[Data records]
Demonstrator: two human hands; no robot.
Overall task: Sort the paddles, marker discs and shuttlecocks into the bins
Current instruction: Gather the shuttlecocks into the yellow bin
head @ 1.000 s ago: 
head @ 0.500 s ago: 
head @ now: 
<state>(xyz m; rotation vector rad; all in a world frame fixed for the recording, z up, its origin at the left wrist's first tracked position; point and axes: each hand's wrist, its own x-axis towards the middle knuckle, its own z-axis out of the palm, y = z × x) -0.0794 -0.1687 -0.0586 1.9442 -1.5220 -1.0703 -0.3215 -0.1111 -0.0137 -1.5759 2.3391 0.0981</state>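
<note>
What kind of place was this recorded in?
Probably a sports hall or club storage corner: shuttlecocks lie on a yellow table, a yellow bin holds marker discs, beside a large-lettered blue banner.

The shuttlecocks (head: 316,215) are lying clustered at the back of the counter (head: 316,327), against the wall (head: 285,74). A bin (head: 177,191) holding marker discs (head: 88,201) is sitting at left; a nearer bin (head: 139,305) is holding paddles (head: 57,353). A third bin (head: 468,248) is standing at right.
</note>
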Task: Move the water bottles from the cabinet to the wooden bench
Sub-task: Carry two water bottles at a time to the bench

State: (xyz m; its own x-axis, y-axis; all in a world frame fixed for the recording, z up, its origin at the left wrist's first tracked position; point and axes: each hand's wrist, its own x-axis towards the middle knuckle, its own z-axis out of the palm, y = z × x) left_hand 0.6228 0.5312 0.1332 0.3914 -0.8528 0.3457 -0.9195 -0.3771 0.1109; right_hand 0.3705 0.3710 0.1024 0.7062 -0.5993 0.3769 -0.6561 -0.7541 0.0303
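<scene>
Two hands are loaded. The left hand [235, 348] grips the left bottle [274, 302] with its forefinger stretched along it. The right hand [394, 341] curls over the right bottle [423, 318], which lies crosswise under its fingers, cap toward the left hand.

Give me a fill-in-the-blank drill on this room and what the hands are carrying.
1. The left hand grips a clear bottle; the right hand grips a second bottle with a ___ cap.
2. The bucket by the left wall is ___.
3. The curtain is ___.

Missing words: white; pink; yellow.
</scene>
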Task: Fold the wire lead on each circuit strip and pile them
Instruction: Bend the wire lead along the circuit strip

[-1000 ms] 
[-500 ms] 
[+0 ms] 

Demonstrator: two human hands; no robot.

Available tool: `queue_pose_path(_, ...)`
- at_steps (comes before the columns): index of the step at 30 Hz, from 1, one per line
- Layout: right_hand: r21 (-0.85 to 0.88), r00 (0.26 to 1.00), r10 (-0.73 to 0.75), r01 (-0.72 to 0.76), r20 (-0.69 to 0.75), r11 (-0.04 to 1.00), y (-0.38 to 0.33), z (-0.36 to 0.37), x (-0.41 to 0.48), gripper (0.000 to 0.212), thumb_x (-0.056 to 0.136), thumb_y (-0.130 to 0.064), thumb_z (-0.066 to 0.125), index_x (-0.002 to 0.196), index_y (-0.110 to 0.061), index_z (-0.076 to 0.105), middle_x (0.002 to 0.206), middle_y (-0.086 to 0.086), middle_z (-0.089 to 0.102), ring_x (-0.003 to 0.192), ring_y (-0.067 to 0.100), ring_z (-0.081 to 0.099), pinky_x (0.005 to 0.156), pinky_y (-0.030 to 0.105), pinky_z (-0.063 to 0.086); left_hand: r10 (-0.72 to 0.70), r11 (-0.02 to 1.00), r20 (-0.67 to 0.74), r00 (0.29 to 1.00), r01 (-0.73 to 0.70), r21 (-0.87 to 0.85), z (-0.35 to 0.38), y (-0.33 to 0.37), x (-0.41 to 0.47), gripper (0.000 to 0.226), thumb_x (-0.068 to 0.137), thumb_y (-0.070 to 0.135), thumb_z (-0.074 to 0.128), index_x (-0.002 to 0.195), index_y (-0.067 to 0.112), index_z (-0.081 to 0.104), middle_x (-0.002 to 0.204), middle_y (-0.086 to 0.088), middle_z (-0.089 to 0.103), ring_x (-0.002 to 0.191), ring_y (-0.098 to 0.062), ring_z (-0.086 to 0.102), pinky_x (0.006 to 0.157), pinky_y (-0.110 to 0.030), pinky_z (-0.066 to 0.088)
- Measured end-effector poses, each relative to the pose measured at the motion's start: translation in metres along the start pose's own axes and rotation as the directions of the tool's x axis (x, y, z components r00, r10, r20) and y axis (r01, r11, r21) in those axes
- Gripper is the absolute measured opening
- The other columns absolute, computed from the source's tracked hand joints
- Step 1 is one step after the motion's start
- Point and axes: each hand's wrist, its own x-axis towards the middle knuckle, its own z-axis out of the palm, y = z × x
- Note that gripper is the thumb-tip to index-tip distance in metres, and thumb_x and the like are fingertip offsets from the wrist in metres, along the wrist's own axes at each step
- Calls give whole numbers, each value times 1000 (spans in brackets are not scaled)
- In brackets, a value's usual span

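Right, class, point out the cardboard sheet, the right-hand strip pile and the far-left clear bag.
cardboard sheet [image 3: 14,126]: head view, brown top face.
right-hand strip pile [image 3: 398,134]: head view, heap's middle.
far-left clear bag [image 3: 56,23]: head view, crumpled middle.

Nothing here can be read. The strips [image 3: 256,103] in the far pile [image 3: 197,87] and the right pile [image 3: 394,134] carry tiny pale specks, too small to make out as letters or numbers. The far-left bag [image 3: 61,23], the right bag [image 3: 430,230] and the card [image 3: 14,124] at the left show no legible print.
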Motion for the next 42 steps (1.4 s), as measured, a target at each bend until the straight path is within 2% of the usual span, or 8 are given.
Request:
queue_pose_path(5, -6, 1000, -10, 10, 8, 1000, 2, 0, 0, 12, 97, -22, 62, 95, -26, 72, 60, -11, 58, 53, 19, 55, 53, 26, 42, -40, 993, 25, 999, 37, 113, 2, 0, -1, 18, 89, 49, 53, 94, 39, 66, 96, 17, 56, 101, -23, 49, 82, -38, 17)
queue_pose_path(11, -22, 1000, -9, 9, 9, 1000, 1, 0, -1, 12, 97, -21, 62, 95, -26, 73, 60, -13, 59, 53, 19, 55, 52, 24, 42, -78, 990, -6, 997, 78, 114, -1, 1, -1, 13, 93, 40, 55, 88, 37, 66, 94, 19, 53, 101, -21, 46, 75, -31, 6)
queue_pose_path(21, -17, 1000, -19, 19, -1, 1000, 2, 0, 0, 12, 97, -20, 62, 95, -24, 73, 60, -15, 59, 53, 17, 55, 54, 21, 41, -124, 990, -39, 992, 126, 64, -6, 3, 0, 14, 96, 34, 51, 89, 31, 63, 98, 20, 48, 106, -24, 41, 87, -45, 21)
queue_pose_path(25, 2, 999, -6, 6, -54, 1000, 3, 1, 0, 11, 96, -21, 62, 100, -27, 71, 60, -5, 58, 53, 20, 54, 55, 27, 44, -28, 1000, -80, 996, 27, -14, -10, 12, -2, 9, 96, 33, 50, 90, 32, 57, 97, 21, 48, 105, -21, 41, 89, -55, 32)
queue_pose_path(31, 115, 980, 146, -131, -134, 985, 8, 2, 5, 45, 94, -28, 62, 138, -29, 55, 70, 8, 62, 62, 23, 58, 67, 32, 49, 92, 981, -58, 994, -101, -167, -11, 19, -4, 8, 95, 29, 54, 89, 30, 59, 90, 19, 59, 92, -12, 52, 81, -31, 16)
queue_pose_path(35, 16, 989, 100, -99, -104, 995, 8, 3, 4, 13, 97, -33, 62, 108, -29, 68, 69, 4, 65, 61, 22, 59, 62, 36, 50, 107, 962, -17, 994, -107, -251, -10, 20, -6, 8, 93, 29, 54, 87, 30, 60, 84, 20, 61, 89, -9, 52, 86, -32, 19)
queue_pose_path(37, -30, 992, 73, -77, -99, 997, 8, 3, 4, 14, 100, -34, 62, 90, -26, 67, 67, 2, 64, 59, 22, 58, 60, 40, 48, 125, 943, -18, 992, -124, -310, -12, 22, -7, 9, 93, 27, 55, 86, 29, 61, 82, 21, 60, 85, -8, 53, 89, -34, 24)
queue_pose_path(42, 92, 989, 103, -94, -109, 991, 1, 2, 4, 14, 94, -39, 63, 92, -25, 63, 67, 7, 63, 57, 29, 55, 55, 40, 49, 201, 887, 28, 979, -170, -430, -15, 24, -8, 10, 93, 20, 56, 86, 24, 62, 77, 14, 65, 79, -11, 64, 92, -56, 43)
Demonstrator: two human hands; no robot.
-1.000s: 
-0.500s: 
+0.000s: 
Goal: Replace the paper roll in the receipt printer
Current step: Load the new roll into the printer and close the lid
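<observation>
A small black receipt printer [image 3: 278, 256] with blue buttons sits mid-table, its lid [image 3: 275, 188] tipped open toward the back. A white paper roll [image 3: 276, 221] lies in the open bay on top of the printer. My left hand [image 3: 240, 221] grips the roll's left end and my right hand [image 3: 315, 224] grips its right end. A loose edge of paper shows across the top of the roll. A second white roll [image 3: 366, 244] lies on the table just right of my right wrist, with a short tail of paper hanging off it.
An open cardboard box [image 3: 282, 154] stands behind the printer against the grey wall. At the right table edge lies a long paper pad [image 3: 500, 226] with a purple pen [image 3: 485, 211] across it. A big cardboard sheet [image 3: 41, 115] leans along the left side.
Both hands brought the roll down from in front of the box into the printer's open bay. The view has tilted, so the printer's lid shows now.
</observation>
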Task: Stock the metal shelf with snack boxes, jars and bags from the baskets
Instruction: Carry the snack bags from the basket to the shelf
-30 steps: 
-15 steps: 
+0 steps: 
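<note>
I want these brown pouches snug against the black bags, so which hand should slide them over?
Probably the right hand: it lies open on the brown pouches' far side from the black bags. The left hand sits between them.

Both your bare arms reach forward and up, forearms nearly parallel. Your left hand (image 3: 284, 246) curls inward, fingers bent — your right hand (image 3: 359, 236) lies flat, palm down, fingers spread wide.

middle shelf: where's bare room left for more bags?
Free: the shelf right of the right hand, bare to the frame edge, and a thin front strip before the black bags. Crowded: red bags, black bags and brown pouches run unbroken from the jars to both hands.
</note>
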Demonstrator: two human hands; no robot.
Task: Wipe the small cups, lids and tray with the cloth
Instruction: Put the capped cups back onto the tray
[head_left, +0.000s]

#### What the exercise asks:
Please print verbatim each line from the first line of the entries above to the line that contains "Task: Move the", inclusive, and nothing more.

#### Solution:
Demonstrator: two human hands; no robot.
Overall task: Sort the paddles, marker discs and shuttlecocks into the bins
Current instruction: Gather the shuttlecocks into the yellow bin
head @ 1.000 s ago: 
head @ 0.500 s ago: 
head @ now: 
<state>(xyz m; rotation vector rad; all in a world frame fixed for the recording, z up, its origin at the left wrist's first tracked position; point and axes: each hand's wrist, its own x-axis towards the middle knuckle, its own z-axis out of the palm, y = z × x) -0.0794 -0.1687 -0.0586 1.9442 -1.5220 -1.0703 -0.3215 -0.1111 -0.0137 -1.5759 2.3391 0.0981</state>
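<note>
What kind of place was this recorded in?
Probably a sports hall or club storage corner: shuttlecocks lie on a yellow table, a yellow bin holds marker discs, beside a large-lettered blue banner.

The shuttlecocks (head: 316,215) are lying clustered at the back of the counter (head: 316,327), against the wall (head: 285,74). A bin (head: 177,191) holding marker discs (head: 88,201) is sitting at left; a nearer bin (head: 139,305) is holding paddles (head: 57,353). A third bin (head: 468,248) is standing at right.
</note>
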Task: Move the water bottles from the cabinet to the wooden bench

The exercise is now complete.